# Activity
Repeat the listing exactly, minus the pictures.

++++++++++

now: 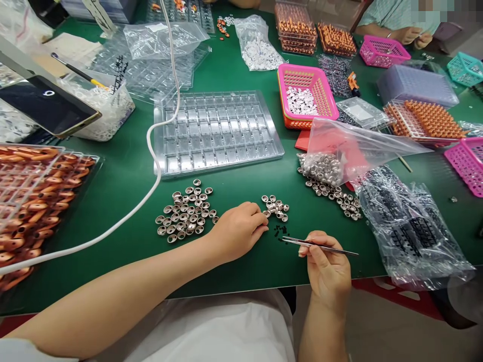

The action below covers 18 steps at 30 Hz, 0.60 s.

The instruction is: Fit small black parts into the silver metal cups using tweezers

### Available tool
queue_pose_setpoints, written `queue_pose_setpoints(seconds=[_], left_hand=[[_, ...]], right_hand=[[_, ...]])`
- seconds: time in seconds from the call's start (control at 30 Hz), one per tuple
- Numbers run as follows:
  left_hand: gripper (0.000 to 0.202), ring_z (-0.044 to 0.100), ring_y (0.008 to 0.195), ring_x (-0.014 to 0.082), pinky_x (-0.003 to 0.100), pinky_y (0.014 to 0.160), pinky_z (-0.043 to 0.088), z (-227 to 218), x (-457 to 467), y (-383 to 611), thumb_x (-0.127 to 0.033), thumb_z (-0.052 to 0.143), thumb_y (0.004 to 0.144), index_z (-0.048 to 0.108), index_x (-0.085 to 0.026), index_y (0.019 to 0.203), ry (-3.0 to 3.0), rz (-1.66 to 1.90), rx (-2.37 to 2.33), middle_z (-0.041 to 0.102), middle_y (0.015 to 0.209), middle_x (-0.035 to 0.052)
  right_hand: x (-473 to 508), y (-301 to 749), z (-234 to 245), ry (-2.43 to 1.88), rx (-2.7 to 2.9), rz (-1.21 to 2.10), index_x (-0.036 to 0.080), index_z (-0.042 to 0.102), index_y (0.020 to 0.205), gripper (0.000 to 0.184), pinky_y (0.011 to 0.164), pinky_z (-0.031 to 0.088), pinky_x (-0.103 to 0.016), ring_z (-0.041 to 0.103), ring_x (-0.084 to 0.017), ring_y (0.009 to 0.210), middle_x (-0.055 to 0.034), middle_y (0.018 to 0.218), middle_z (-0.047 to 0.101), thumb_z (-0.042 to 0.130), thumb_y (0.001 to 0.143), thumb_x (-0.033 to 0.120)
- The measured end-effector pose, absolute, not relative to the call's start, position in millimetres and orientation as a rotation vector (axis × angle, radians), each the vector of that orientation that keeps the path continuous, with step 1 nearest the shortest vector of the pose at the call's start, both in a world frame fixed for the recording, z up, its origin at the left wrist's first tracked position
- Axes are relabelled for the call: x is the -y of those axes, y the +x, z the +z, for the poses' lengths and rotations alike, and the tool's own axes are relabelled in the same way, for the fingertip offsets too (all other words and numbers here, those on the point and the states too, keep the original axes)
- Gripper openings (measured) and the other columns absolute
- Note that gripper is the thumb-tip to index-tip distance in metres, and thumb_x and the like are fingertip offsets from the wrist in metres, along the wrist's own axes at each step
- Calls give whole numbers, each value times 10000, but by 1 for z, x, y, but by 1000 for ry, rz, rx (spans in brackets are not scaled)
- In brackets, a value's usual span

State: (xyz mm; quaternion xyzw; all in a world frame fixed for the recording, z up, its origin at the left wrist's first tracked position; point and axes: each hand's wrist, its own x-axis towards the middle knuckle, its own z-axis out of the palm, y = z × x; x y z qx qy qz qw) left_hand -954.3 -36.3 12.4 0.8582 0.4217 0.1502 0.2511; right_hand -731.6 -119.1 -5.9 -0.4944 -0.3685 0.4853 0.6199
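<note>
On the near side, the right hand (329, 269) pinches tweezers (339, 250) by black bits (279, 231), best squeezed lightly; whether the left hand (237, 231), beside metal rings (278, 204), grips anything, I can't tell.

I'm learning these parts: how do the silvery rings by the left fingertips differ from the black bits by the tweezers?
The silvery rings shine; the black bits look dark. Each ring is larger than each bit. Rings show openings; the bits' shape is too small to tell. Both lie on the green table.

Text, labels, brands, numbers, signs | none legible in view
</note>
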Motion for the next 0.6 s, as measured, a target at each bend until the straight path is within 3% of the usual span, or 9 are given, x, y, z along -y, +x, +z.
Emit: queue_pose_setpoints(seconds=[0.13,0.23,0.47,0.6], left_hand=[[78,641,837,222,305,640,485,11,36,-956,-179,652,921,728,-166,911,2353,479,-1119,664,898,66],[67,651,844,212,301,677,499,11,36,-959,-164,655,908,721,-177,900,2318,521,-1052,687,909,60],[81,666,820,189,290,726,524,17,42,-961,-148,589,904,667,-166,917,2182,524,-908,716,858,46],[126,671,748,151,253,692,536,23,47,-957,-158,636,838,651,-169,963,1939,480,-965,710,842,19]], right_hand=[[118,-731,-5,-1116,851,1132,235,732,925,53,589,601,-247,681,-100,636,-8,899,617,730,872,230],[118,-731,-6,-1085,854,1122,239,739,925,47,585,603,-241,694,-106,652,-12,905,638,730,879,237],[122,-735,-9,-1067,915,1103,259,724,971,66,609,638,-305,770,-202,802,-51,1044,748,702,909,257],[128,-745,-4,-1217,877,992,235,703,1085,179,662,647,-345,769,-217,842,-63,1022,768,706,908,258]])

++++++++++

# Exercise output
now: 

The action below covers 18 steps at 30 Hz, 0.60 s.

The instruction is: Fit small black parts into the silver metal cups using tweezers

### Available tool
queue_pose_setpoints, written `queue_pose_setpoints(seconds=[_], left_hand=[[_, ...]], right_hand=[[_, ...]])`
- seconds: time in seconds from the call's start (control at 30 Hz), one per tuple
- Numbers run as follows:
  left_hand: gripper (0.000 to 0.202), ring_z (-0.044 to 0.100), ring_y (0.008 to 0.195), ring_x (-0.014 to 0.082), pinky_x (-0.003 to 0.100), pinky_y (0.014 to 0.160), pinky_z (-0.043 to 0.088), z (-227 to 218), x (-457 to 467), y (-383 to 611), thumb_x (-0.127 to 0.033), thumb_z (-0.052 to 0.143), thumb_y (0.004 to 0.144), index_z (-0.048 to 0.108), index_x (-0.085 to 0.026), index_y (0.019 to 0.203), ry (-3.0 to 3.0), rz (-1.66 to 1.90), rx (-2.37 to 2.33), middle_z (-0.041 to 0.102), middle_y (0.015 to 0.209), middle_x (-0.035 to 0.052)
  right_hand: x (-473 to 508), y (-301 to 749), z (-234 to 245), ry (-2.43 to 1.88), rx (-2.7 to 2.9), rz (-1.21 to 2.10), index_x (-0.036 to 0.080), index_z (-0.042 to 0.102), index_y (0.020 to 0.205), gripper (0.000 to 0.184), pinky_y (0.011 to 0.164), pinky_z (-0.031 to 0.088), pinky_x (-0.103 to 0.016), ring_z (-0.041 to 0.103), ring_x (-0.084 to 0.017), ring_y (0.009 to 0.210), middle_x (-0.055 to 0.034), middle_y (0.018 to 0.218), middle_z (-0.047 to 0.101), thumb_z (-0.042 to 0.130), thumb_y (0.001 to 0.143), thumb_x (-0.033 to 0.120)
- The measured end-effector pose, absolute, not relative to the call's start, position in millimetres and orientation as a rotation vector (axis × angle, radians), each the vector of that orientation that keeps the path continuous, with step 1 nearest the shortest vector of the pose at the call's start, both in a world frame fixed for the recording, z up, its origin at the left wrist's first tracked position
- Axes are relabelled for the call: x is the -y of those axes, y the +x, z the +z, for the poses' lengths and rotations alike, and the tool's own axes are relabelled in the same way, for the fingertip offsets too (all other words and numbers here, those on the point and the states too, keep the original axes)
- Gripper openings (measured) and the other columns absolute
- Note that gripper is the thumb-tip to index-tip distance in metres, and thumb_x and the like are fingertip offsets from the wrist in metres, along the wrist's own axes at each step
- Calls give whole numbers, each value times 10000, but by 1 for z, x, y, but by 1000 for ry, rz, rx (spans in brackets are not scaled)
- In brackets, a value's usual span

State: (xyz mm; quaternion xyzw; all in a world frame fixed for the recording, z up, its origin at the left wrist's first tracked position; point and axes: each hand's wrist, its own x-axis towards the middle knuckle, its own z-axis out of the palm, y = z × x; x y z qx qy qz qw) left_hand -954.3 -36.3 12.4 0.8582 0.4217 0.1502 0.2511; right_hand -731.6 -119.1 -5.9 -0.4944 -0.3685 0.4853 0.6199
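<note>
On the near side, the right hand (329, 269) pinches tweezers (339, 250) by black bits (279, 231), best squeezed lightly; whether the left hand (237, 231), beside metal rings (278, 204), grips anything, I can't tell.

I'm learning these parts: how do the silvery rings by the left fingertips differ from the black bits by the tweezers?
The silvery rings shine; the black bits look dark. Each ring is larger than each bit. Rings show openings; the bits' shape is too small to tell. Both lie on the green table.

Text, labels, brands, numbers, signs | none legible in view
</note>
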Motion for the next 0.6 s, as measured, a target at each bend until the straight path is within 3% of the usual span, or 9 are given, x, y, z along -y, +x, +z.
Emit: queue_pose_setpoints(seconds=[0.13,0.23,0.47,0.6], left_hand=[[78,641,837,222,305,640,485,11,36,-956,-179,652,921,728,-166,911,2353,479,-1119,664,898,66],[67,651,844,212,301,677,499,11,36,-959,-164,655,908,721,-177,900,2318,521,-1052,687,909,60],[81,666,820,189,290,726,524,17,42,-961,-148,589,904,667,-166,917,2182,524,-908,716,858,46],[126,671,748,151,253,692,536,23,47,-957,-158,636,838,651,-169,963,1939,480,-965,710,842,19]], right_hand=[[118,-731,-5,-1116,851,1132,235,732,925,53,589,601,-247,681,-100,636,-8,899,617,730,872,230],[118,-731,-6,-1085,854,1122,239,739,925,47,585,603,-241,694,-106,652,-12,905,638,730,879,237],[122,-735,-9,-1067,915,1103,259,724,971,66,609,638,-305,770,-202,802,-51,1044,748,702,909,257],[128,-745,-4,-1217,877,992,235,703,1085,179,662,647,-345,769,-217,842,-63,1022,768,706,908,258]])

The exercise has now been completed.